[Start of Attachment]
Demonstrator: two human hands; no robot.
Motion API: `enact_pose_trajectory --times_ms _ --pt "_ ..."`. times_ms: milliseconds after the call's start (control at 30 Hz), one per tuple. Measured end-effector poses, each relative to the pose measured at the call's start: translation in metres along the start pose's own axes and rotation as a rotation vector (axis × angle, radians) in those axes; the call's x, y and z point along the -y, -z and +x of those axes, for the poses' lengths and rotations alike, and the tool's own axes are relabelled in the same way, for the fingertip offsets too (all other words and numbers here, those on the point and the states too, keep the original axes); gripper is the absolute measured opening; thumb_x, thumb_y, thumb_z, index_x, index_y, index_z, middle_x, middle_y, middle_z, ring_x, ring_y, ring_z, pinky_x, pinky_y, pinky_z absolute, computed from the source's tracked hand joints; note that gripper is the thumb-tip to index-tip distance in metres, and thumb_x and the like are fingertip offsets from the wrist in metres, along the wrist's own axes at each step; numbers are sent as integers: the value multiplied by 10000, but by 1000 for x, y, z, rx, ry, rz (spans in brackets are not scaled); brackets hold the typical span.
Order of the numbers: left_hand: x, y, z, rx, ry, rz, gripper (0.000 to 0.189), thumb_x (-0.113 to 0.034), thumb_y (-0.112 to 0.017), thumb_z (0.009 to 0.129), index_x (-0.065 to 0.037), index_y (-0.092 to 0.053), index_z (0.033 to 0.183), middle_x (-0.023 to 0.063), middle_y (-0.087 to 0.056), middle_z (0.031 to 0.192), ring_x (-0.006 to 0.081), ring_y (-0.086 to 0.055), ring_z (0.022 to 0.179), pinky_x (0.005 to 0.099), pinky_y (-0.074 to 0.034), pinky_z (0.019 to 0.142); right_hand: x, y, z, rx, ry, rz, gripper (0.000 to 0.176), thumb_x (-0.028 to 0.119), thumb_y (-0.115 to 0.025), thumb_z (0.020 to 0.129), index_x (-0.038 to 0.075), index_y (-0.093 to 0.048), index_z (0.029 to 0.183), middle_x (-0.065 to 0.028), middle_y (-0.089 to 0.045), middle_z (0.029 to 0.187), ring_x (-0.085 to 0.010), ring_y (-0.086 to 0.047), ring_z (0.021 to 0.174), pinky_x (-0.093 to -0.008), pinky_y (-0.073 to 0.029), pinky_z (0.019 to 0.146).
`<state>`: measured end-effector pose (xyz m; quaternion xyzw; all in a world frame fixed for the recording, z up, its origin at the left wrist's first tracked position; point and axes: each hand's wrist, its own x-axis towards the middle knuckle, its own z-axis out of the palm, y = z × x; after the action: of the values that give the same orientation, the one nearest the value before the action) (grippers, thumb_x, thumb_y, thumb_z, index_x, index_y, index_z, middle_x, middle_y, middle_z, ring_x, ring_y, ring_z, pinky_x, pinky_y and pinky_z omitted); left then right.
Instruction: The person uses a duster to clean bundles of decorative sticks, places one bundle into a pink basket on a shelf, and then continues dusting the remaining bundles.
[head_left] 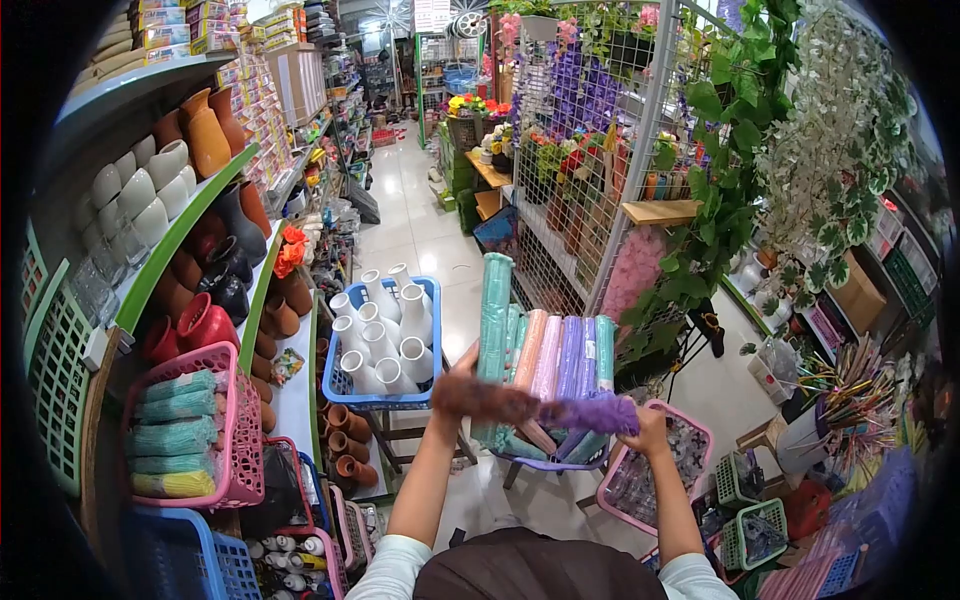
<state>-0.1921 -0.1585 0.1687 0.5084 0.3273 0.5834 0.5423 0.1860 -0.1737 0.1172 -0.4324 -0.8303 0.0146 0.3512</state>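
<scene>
We list one fuzzy brown-and-purple bundle, across the front of the roll basket, purple end in the right hand, left hand beside teal roll, grip unclear, likely light, crushable, best held mid-length

Purple bundle: fuzzy, matt
Brown bundle: too blurred for finish
Green roll: glossy, crinkled plastic wrap
White vases: smooth, slightly glossy
Blue basket: plastic
Floor: smooth, glossy tile
Grid rack: metal
Small shelf: pale wood
</scene>
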Motion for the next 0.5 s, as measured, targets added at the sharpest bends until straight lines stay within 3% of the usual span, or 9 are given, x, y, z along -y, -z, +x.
enact_pose_trajectory --times_ms 33,100,133,167,200,233,267,433,500 --pt "-6 6 5 -17 405 -514 537 -472 -448 911 -9 -493 1181 133 -583 1026 205 -599 891 329 -530 706 -5 -1 -5 28 61 2 440 364 -735 586 54 -643 885 -144 -619 705 -325 -612 638 -384 -497 591" --pt "-18 -3 -1 -130 432 -461 524 -468 -459 910 -13 -501 1166 111 -581 1016 200 -594 842 327 -525 689 -2 1 -5 17 68 4 341 327 -730 575 58 -645 765 -138 -616 684 -304 -605 593 -379 -477 562" --pt "-31 -11 -5 -192 501 -469 498 -444 -468 914 -14 -501 1165 99 -578 1018 198 -592 832 324 -521 701 2 1 -1 -17 25 -22 372 333 -733 579 57 -641 811 -140 -614 685 -311 -606 604 -384 -481 570" --pt "15 10 4 -100 232 -266 463 -408 -468 923 -17 -497 1170 88 -574 1025 198 -593 838 326 -516 728 4 2 4 -51 -20 -48 406 340 -737 584 56 -638 857 -142 -612 686 -318 -608 615 -388 -486 577" --pt "12 4 7 -6 -35 -64 429 -372 -467 932 -20 -494 1174 77 -571 1032 198 -593 844 327 -510 754 5 3 8 -84 -66 -75 441 346 -740 588 55 -634 903 -143 -610 687 -325 -609 626 -393 -491 585" --pt "8 0 9 -40 174 -405 371 -303 -437 953 -32 -474 1203 69 -559 1055 203 -590 887 346 -499 799 4 0 14 -147 -119 -31 400 285 -718 629 52 -626 941 -163 -613 706 -337 -609 639 -400 -487 588" --pt "5 -5 5 -44 225 -444 350 -281 -424 957 -52 -470 1217 68 -561 1057 205 -586 881 355 -506 773 5 -1 19 -174 -173 -32 383 268 -709 639 53 -625 944 -169 -615 715 -342 -608 643 -400 -487 587" --pt "26 8 12 102 277 -605 447 -392 -392 950 -57 -463 1238 86 -561 1086 209 -589 888 363 -508 767 15 3 23 -177 -237 -41 342 255 -694 659 67 -632 938 -174 -622 729 -350 -607 649 -392 -487 582" --pt "29 8 6 -49 281 -642 496 -434 -377 947 -38 -461 1233 101 -560 1085 193 -586 890 362 -507 763 12 2 7 -93 -180 -32 343 282 -701 651 69 -640 914 -164 -622 717 -341 -609 640 -389 -487 577"
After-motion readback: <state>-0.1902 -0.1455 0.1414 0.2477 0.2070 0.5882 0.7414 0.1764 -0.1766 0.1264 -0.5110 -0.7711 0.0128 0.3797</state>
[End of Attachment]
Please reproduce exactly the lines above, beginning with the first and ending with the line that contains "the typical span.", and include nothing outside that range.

The completed task:
Demonstrator: two human hands; no robot.
Motion API: `enact_pose_trajectory --times_ms _ --pt "_ ..."`. times_ms: milliseconds after the call's start (control at 30 Hz), one per tuple. Measured end-effector poses, each relative to the pose measured at the call's start: translation in metres along the start pose's own axes and rotation as a rotation vector (axis × angle, radians) in those axes; the call's x, y and z point along the -y, -z and +x of those axes, for the poses' lengths and rotations alike, and the tool's own axes are relabelled in the same way, for the fingertip offsets too (all other words and numbers here, those on the point and the states too, keep the original axes); gripper is the absolute measured opening; thumb_x, thumb_y, thumb_z, index_x, index_y, index_z, middle_x, middle_y, middle_z, ring_x, ring_y, ring_z, pinky_x, pinky_y, pinky_z absolute, computed from the source's tracked hand joints; note that gripper is the thumb-tip to index-tip distance in metres, and thumb_x and the like are fingertip offsets from the wrist in metres, along the wrist's own axes at each step; numbers are sent as integers: the value multiplied by 10000, but by 1000 for x, y, z, rx, ry, rz (spans in brackets are not scaled); brackets hold the typical span.

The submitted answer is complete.